Nothing below is to be printed except the lines between the line holding "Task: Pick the" and the line holding "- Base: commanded", inclusive, each exactly as it appears.
=-=-=-=-=
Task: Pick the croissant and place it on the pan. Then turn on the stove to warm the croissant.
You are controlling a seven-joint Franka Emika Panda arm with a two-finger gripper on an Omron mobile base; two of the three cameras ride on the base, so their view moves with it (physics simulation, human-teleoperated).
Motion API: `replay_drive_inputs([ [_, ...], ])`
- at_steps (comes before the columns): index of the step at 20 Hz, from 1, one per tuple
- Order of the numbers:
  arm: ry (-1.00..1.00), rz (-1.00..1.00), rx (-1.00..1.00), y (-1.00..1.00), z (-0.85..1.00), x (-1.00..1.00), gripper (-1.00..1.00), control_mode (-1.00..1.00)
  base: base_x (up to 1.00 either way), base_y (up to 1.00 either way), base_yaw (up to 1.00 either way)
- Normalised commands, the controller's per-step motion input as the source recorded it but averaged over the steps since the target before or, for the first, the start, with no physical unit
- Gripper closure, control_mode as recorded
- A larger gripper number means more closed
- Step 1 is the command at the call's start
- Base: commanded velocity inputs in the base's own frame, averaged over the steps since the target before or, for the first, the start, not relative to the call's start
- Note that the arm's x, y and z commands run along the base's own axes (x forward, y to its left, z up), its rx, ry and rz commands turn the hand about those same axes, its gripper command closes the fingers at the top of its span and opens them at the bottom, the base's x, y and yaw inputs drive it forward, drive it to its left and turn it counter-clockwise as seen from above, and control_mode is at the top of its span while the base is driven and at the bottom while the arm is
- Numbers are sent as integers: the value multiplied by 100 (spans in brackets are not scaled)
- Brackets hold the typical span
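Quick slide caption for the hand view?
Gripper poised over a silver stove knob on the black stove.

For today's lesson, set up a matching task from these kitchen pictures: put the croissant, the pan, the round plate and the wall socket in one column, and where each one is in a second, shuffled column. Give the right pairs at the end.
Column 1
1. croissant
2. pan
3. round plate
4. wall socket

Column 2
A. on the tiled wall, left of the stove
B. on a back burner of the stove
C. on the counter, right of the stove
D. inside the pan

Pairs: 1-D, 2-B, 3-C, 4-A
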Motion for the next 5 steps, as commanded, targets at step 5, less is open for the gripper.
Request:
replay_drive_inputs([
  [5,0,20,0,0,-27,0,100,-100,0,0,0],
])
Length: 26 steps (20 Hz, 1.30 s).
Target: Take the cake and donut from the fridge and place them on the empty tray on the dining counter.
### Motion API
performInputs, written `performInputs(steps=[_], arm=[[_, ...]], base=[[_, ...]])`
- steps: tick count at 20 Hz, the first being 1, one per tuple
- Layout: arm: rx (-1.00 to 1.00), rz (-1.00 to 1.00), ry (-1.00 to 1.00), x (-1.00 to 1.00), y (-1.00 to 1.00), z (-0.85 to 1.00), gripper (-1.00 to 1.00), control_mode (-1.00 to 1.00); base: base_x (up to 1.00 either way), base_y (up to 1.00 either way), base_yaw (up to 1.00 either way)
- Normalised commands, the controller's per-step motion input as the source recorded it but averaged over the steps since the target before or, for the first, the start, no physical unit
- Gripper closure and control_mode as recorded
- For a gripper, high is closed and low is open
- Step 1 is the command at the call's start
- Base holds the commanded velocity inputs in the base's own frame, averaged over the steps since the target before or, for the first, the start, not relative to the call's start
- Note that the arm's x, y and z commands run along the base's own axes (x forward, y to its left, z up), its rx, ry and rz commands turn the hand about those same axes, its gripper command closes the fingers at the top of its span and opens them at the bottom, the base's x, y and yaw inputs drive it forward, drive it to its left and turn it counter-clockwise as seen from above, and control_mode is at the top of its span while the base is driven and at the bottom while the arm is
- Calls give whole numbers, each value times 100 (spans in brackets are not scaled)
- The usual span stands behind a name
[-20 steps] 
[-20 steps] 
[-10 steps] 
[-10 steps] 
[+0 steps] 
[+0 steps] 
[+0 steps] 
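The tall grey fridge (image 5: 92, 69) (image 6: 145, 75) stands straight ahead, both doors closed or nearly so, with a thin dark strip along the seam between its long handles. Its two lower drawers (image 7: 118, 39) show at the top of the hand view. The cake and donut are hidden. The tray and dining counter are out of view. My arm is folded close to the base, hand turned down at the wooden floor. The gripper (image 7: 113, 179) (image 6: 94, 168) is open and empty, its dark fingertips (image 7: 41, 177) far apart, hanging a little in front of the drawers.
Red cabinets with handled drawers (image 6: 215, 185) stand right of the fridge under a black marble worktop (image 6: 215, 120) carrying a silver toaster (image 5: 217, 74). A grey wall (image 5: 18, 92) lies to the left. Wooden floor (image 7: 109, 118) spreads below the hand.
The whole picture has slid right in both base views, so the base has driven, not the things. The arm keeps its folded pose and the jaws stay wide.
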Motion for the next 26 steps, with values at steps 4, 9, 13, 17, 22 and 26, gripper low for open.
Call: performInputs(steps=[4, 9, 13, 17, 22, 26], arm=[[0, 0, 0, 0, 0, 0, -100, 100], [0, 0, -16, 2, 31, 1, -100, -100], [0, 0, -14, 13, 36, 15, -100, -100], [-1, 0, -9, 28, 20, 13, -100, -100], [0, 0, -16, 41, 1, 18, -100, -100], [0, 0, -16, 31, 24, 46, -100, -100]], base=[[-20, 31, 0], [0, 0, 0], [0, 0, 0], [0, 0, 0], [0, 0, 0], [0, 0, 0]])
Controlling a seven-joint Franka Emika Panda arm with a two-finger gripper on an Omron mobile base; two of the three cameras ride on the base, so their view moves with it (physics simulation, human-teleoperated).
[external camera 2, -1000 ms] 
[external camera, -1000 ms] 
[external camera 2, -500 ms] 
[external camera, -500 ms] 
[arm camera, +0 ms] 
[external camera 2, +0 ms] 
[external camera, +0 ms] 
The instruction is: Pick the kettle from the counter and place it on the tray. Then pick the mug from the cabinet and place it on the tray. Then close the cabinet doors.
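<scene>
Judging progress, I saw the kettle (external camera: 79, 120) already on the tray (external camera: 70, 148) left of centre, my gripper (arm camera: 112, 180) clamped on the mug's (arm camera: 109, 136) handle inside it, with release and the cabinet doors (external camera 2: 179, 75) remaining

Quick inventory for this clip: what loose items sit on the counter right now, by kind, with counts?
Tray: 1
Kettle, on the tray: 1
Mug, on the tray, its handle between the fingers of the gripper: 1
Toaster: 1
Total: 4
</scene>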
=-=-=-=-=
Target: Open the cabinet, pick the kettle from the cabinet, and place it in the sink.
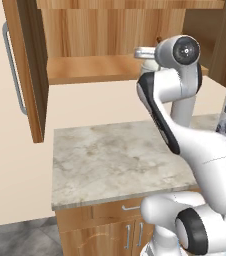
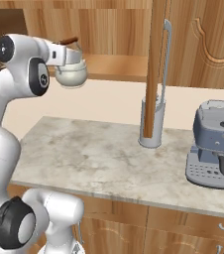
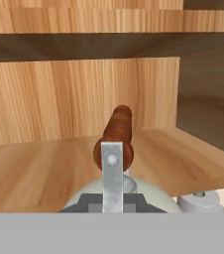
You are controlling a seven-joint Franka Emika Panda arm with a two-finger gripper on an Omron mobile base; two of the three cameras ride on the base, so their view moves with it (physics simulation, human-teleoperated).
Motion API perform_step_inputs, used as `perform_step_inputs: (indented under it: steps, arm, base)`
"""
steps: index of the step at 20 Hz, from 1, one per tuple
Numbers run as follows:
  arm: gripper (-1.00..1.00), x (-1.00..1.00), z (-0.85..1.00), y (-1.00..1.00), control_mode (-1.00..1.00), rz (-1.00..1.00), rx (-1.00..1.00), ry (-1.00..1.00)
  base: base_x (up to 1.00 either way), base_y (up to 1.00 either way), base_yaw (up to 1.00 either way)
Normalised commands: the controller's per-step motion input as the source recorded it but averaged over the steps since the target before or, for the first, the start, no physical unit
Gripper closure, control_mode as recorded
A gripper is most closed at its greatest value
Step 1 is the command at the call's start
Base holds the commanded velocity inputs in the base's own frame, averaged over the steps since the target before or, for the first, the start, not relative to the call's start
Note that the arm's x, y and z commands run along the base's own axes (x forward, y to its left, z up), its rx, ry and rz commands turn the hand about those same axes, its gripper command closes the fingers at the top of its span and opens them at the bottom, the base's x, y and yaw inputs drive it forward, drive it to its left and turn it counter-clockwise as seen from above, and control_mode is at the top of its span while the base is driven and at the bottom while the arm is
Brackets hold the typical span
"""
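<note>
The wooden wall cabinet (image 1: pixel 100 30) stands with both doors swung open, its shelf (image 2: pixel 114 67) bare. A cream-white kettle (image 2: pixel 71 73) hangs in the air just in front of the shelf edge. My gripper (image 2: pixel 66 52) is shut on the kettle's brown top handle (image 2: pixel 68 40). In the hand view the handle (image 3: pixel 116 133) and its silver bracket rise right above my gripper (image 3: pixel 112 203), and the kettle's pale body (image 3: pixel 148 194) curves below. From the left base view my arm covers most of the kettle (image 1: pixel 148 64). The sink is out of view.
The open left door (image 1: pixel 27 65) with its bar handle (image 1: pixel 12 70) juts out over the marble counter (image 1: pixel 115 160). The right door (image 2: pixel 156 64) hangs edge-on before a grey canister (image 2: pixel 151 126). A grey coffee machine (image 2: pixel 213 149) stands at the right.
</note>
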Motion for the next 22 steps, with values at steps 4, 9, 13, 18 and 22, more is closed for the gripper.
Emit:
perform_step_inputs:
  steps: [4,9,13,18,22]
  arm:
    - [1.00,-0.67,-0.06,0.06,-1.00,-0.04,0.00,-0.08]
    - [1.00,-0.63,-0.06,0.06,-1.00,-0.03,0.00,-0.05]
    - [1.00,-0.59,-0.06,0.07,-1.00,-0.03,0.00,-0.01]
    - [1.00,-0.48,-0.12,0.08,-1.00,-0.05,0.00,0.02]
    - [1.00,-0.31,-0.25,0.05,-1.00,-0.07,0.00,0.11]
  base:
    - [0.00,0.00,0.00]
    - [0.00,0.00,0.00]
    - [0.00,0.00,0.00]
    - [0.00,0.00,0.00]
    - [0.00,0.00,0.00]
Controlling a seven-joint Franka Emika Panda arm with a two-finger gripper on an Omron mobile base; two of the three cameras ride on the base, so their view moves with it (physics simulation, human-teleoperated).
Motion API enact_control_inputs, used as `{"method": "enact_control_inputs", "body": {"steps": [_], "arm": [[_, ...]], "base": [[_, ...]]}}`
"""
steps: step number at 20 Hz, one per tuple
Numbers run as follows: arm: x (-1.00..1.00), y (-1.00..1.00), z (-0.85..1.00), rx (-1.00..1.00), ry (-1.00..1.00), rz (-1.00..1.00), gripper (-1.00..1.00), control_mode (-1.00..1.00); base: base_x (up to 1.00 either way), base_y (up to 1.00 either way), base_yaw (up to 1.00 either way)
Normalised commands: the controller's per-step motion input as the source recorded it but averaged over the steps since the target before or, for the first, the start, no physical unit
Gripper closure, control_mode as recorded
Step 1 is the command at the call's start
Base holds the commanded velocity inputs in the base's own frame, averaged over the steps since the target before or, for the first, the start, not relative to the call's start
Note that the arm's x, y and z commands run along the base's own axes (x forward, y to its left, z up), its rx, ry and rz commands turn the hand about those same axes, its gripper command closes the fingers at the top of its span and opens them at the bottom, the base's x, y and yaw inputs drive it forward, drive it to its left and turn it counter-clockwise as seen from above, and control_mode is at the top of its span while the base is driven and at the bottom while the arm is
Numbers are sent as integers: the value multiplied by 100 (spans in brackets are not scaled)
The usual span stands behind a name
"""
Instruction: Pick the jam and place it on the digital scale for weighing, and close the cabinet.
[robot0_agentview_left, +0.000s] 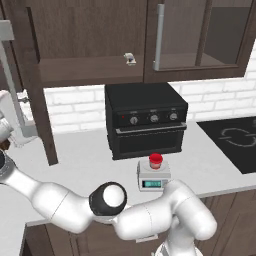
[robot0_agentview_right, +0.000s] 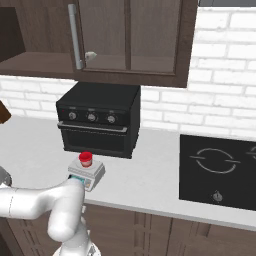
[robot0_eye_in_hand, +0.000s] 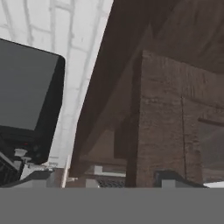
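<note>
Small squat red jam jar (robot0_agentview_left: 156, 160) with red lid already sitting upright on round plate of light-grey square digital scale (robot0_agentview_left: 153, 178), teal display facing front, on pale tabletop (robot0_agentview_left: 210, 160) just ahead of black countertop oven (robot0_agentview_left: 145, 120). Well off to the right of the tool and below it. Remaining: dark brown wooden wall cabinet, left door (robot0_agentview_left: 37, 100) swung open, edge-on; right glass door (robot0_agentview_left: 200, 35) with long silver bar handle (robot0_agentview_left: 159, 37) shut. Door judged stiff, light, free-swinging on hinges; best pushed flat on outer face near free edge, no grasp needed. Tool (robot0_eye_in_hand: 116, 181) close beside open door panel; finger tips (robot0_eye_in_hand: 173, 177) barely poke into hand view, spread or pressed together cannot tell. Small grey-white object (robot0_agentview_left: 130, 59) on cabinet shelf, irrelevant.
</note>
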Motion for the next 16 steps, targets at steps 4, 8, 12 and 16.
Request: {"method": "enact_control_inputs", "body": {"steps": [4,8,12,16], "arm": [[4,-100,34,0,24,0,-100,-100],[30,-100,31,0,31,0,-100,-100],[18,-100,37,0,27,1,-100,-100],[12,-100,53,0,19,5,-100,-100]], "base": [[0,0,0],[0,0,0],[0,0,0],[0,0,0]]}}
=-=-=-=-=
§ RESULT:
Task: Pick the croissant and place it on the pan. Then turn on the stove to warm the croissant.
You are controlling a seven-joint Franka Emika Panda arm with a two-finger gripper on an Omron mobile base; two of the three cameras ride on the base, so their view moves with it (physics simulation, human-teleoperated).
Motion API: `replay_drive_inputs([ [_, ...], ])`
- at_steps (comes before the columns): index of the step at 20 Hz, from 1, one per tuple
- Order of the numbers:
  arm: ry (-1.00..1.00), rz (-1.00..1.00), rx (-1.00..1.00), y (-1.00..1.00), z (-0.85..1.00), x (-1.00..1.00), gripper (-1.00..1.00), control_mode (-1.00..1.00)
  base: base_x (up to 1.00 either way), base_y (up to 1.00 either way), base_yaw (up to 1.00 either way)
- Normalised commands, the controller's per-step motion input as the source recorded it but averaged over the steps since the target before or, for the first, the start, with no physical unit
- Gripper closure, control_mode as recorded
- A larger gripper number means more closed
- Step 1 is the command at the call's start
- Base: commanded velocity inputs in the base's own frame, averaged over the steps since the target before or, for the first, the start, not relative to the call's start

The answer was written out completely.